§ **Exercise aim**: Show each line of the listing in which the word "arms" occurs.

§ **The data**:

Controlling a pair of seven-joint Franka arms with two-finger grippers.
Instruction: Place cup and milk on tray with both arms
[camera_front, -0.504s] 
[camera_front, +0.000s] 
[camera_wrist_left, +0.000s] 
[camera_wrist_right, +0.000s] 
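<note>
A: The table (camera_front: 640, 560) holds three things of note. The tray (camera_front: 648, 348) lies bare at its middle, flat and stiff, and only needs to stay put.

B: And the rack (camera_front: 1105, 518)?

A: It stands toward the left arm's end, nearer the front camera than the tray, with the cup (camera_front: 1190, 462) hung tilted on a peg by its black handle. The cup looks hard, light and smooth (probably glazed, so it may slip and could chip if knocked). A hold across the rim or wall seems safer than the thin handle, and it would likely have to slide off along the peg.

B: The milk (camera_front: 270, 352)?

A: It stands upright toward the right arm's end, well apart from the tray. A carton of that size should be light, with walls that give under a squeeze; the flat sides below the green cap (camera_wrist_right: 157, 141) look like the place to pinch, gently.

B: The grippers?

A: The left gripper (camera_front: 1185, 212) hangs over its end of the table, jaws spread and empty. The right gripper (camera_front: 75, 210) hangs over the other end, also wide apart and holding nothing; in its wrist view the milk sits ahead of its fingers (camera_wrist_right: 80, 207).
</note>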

§ **Exercise result**:
Controlling a pair of seven-joint Franka arms with two-finger grippers.
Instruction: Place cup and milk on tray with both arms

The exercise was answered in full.